When you reach the line that contains "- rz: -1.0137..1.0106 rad" in the data below, start reproducing lines exactly, and stop after the line that contains "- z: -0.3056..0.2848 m".
----- Input data
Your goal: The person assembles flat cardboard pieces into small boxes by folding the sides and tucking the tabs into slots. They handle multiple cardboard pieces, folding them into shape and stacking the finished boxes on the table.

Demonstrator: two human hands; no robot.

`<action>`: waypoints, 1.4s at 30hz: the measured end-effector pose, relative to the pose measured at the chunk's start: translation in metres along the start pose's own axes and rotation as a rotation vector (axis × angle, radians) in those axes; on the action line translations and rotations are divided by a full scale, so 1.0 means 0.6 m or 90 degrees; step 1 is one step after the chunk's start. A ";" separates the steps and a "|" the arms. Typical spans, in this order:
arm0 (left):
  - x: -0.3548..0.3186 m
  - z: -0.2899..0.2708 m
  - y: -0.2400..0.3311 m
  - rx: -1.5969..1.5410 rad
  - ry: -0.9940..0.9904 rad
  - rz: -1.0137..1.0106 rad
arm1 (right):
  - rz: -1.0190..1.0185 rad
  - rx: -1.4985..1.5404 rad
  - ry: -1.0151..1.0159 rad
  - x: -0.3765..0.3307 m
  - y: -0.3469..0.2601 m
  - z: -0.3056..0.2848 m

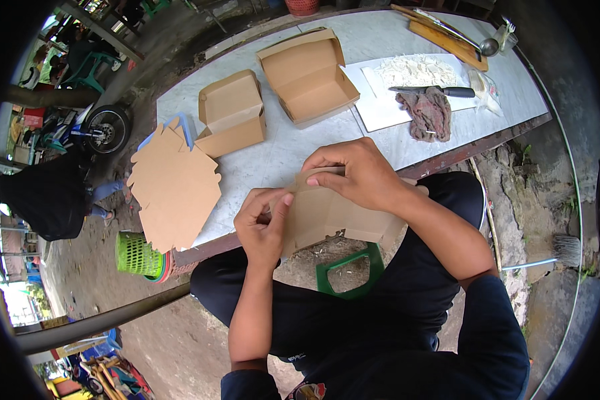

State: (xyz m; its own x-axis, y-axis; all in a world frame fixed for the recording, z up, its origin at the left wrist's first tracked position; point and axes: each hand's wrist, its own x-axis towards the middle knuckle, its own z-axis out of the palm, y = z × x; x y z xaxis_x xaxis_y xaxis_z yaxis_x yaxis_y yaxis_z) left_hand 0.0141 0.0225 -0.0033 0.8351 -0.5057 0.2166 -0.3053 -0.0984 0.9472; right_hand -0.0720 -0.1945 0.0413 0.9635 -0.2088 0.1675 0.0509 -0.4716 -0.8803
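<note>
A flat brown cardboard box blank (333,217) is held over my lap, partly folded. My left hand (263,223) pinches its left flap between thumb and fingers. My right hand (353,173) grips the blank's upper edge from above, fingers curled over it. Behind them on the pale table (287,150) lies a stack of unfolded brown blanks (177,183) hanging over the near left edge. Two folded brown boxes stand with lids open: a smaller one (230,113) on the left and a wider one (308,77) beside it.
A white cutting board (380,107) at the right carries shredded white food (417,70), a black-handled knife (433,90) and a grey rag (427,113). A wooden board (450,37) lies at the far edge. A green basket (137,255) sits under the table, a green stool (350,270) under me.
</note>
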 end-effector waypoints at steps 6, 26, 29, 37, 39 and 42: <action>0.000 0.001 -0.016 0.087 0.024 0.116 | -0.047 -0.017 -0.005 0.000 0.004 0.000; -0.005 0.005 0.011 0.198 0.093 0.277 | -0.422 -0.422 0.159 -0.028 -0.020 0.023; -0.012 0.014 0.020 -0.013 0.036 0.135 | -0.396 -0.302 0.222 -0.013 -0.008 0.054; -0.022 0.017 -0.002 -0.409 -0.072 -0.192 | -0.349 -0.134 0.034 -0.009 -0.013 0.050; -0.018 0.019 -0.006 -0.435 -0.051 -0.194 | -0.372 -0.170 0.009 -0.009 -0.006 0.052; -0.012 0.019 0.007 -0.241 -0.027 -0.171 | -0.352 -0.142 -0.006 -0.008 0.027 0.051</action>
State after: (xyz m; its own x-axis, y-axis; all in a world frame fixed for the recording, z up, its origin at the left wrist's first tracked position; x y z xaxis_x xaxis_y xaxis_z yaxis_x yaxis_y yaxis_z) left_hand 0.0016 0.0161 -0.0038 0.8400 -0.5402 -0.0512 0.1153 0.0855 0.9896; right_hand -0.0677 -0.1746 0.0126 0.8116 0.1259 0.5704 0.4908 -0.6766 -0.5490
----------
# Solved exercise
  - rz: -1.0137..1.0106 rad
arm1 (right):
  - rz: -1.0190..1.0185 rad
  - rx: -1.4985..1.5404 rad
  - ry: -1.0151..1.0159 rad
  - x: -0.3765..0.3307 m
  - y: -0.3469..0.2601 m
  - z: -0.3056..0.2848 m

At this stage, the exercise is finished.